Born'un en sevdiği temalardan biri Türkler ve Osmanlılardır. Yalnızca bu sergi vesilesiyle değil, 1999'da kendi ülkesinde Slovart Yayınları'nca basılan hacimli kitabında da çok sayıda Türkiye çizimi yer alır. İngres, Gerome, Zonaro vs. gibi ressamların pek sevdiği Doğu/Şark imgeleri Born'da da hatırı sayılır kadar çoktur. Oryantalizm gibi netameli bir konuda kalem oynatmak tehlikeli sularda yüzmektir. Doğu'ya dair Batı'da üretilen her şeyi Oryantalist tahayyüllün parçası saymak, toptancılık olur. Yaygın kanı, Oryantalizmin gerçek Doğu'yu değil Oryantalistlerin görmek istedikleri bir Doğu'yu yansıttığıdır.

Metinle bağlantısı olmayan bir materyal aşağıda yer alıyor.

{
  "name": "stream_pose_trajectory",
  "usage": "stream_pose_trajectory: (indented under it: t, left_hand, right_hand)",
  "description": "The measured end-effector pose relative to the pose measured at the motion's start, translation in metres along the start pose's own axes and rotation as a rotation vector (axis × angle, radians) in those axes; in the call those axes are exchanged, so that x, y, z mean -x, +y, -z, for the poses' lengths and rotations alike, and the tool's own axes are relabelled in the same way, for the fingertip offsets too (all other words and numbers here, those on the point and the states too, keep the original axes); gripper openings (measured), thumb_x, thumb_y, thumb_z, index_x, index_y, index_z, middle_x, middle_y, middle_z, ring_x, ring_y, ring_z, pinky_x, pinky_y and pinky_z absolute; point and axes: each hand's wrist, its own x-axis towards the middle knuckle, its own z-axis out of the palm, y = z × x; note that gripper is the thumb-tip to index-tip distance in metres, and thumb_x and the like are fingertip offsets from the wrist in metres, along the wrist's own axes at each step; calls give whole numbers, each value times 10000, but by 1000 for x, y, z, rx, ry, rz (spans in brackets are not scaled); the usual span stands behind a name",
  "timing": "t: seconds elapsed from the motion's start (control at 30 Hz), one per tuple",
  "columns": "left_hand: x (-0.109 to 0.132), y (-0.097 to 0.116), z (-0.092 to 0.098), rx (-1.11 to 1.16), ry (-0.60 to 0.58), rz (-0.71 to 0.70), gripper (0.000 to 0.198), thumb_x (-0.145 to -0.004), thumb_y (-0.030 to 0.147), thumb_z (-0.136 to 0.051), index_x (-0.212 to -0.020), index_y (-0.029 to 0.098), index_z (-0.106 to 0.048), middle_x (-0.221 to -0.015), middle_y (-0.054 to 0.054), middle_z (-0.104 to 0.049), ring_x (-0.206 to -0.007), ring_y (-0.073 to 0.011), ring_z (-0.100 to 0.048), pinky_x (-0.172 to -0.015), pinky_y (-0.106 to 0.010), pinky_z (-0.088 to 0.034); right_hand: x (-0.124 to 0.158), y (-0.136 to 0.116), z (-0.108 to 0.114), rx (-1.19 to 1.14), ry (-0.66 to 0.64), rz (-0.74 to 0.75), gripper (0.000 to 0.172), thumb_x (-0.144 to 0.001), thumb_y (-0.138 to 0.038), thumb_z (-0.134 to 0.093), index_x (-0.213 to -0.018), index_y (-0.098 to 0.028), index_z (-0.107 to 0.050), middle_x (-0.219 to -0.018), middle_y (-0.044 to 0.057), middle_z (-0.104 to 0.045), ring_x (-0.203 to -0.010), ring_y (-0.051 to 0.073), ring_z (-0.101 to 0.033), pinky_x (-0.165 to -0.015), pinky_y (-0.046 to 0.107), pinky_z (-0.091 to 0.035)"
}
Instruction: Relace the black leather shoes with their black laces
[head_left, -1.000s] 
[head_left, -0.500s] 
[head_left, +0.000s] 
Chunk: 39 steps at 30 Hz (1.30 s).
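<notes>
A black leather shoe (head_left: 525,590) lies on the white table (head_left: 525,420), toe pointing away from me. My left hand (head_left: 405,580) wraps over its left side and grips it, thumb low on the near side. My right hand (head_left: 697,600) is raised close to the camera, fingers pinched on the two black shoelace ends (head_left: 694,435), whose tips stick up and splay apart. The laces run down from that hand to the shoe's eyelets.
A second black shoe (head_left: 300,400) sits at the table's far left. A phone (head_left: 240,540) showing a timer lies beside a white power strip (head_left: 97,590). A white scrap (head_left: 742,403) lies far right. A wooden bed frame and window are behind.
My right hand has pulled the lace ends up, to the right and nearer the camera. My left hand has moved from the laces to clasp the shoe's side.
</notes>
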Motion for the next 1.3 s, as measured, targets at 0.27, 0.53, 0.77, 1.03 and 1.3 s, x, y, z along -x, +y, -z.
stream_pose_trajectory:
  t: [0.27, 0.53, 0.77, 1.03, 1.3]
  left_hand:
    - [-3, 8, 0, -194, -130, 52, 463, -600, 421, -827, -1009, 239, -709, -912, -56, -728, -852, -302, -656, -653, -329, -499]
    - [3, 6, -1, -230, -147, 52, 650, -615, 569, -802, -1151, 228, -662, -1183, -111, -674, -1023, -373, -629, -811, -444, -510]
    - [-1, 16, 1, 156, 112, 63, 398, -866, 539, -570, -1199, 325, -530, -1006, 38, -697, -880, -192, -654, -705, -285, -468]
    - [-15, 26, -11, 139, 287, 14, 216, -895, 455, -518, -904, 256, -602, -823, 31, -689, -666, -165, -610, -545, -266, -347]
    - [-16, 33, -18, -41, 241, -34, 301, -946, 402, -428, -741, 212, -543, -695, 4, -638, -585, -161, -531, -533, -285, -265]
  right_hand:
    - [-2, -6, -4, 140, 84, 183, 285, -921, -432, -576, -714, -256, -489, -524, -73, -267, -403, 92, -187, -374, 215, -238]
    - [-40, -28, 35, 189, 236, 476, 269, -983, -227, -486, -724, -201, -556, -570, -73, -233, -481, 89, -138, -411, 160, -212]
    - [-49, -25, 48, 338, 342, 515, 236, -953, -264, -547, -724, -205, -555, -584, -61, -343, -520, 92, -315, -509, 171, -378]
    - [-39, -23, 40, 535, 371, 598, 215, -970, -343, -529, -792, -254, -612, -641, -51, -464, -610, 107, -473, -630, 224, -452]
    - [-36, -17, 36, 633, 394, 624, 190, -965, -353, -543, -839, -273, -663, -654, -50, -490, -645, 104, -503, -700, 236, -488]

Born otobiyografisinde: "Merzifonlu Kara Mustafa Paşa Viyana'da yenilmeseydi harika olurdu.Türbanlar ve feslerle oturup nargile içiyor olurduk" dediğinde Pierre Loti'nin Şark tahayyüllünü anımsarız. Ancak yine de ikisi aynı şey değildir. Zira çizerler, her şeyi olduğu gibi kelimeleri de eğip bükerler.
Born Loti gibi İstanbul'da yerleşik bir hayat sürmemiştir. Çeşitli kereler Türkiye'de bulunmuştur. Onun yapıtlarında Doğu ötekileştirilmez, bilakis içselleştirilir.
Yine de ilginç bir tesadüfe parmak basalım: Edward Said'in ünlü kitabı Oryantalizm'in Metis Yayınları'ndan çıkan çevirisinde kapak fotoğrafı olarak Pierre Loti'nin İstanbul'a gelişi kullanıldı. Born'da 1990 yılında Pierre Loti'nin İstanbul'a gelişini çizmiş. Bir katarın önünde Gazi Osman Paşa'yı, onun arkasında Fatih Sultan Mehmet'i en arkada da doğulu kıyafetler içinde Pierre Loti'yi görürüz.
Born'un Oryantalistliği tartışma konusu. En azından bu konuda söylediği bir cümleyi bilmiyoruz. Buna karşın Macourek'in yazdığı metinde Born'un kendini inanmış bir Türk milliyetçisi olarak tanımladığı belirtiliyor. Oysa aynı metnin başka bir yerinde Bohemya doğumlu sanatçının milliyetçiliğin kendisini saçma bulduğu belirtilir. O kendini Avusturya- Macaristan İmparatorluğuna bağlı bir monarşi yanlısı olarak tanımlar.
Moiz Kohen gibi bir Yahudi Türk milliyetçisinin varlığı bilinir ama Çek bir Türk milliyetçisi hakikaten ilginç.
Yine de tekrar etmekte fayda var: "çizerler her şeyi eğerler."
Adolf Born Sergisi Yapı Kredi Sermet Çifter Salonu'nda. 25 Mart'a kadar açık.